What you need to do:
The expected output is the first line of the data below and every line after it, up to and including the line containing "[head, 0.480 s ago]", each reproduced exactly.

⟨

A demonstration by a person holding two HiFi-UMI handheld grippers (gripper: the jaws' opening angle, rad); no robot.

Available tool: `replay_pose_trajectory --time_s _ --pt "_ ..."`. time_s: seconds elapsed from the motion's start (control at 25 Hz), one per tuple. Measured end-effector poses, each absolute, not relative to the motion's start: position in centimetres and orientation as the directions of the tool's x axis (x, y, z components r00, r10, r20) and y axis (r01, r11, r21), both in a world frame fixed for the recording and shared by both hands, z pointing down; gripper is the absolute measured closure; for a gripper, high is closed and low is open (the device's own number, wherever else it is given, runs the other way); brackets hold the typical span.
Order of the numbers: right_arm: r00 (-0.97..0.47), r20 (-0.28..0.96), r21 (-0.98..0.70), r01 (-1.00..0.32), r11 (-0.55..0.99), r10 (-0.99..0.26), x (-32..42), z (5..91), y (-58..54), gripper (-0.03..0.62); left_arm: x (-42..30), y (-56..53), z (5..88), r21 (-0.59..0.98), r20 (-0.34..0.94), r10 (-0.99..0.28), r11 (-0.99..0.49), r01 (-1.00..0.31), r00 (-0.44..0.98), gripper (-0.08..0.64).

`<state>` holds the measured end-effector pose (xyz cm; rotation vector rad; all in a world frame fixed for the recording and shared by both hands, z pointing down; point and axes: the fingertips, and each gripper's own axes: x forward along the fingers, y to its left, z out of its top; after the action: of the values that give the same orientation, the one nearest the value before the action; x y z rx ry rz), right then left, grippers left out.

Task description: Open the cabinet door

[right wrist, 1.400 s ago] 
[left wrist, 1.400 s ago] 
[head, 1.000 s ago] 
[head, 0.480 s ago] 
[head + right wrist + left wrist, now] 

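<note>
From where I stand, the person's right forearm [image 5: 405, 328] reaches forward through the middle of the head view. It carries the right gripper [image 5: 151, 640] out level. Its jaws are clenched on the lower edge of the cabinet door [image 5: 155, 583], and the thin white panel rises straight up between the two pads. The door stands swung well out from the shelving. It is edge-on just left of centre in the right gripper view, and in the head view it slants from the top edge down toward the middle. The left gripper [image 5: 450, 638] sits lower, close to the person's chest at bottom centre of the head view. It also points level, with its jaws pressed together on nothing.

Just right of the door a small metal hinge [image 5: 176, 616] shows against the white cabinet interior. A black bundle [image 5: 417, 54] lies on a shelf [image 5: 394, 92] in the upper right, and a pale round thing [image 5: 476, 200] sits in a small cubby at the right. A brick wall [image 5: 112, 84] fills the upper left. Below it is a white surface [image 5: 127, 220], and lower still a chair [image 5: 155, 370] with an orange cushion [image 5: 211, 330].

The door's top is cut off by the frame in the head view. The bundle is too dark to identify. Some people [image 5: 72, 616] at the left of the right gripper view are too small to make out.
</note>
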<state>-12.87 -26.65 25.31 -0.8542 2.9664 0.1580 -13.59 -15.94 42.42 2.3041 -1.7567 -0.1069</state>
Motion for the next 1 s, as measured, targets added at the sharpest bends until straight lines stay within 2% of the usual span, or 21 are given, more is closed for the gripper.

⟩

Solved problem:
A demonstration by a person holding two HiFi-UMI handheld grippers (gripper: the jaws' opening angle, rad); no robot.

Available tool: `replay_pose_trajectory --time_s _ --pt "_ ..."`. time_s: seconds elapsed from the motion's start (control at 25 Hz), one per tuple. Measured end-effector poses, each absolute, not relative to the motion's start: position in centimetres and orientation as the directions of the tool's x axis (x, y, z components r00, r10, r20) and y axis (r01, r11, r21), both in a world frame fixed for the recording and shared by both hands, z pointing down; gripper is the absolute measured closure; for a gripper, high is closed and low is open (the device's own number, wherever else it is given, runs the other way); brackets hold the typical span.
Order of the numbers: right_arm: r00 (-0.97..0.47), r20 (-0.28..0.96), r21 (-0.98..0.70), r01 (-1.00..0.32), r11 (-0.55..0.99), r10 (-0.99..0.26), x (-32..42), z (5..91), y (-58..54), gripper (-0.03..0.62); left_arm: x (-42..30), y (-56..53), z (5..88), r21 (-0.59..0.98), r20 (-0.34..0.94), r10 (-0.99..0.28), r11 (-0.99..0.49), r01 (-1.00..0.31), r00 (-0.44..0.98), gripper (-0.08..0.64).

`<state>` holds the measured end-effector pose (xyz cm; rotation vector rad; all in a world frame fixed for the recording and shared by both hands, z pointing down; point and axes: the fingertips, and each gripper's own axes: x forward along the fingers, y to its left, z out of its top; after the action: of the values that give the same orientation, the one nearest the value before the action; x y z rx ry rz), right then left, grippers left out.

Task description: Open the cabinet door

[right wrist, 1.400 s ago] 
[left wrist, 1.400 s ago] 
[head, 1.000 s ago] 
[head, 0.480 s ago] 

Work on this exercise is finished, so nothing remains.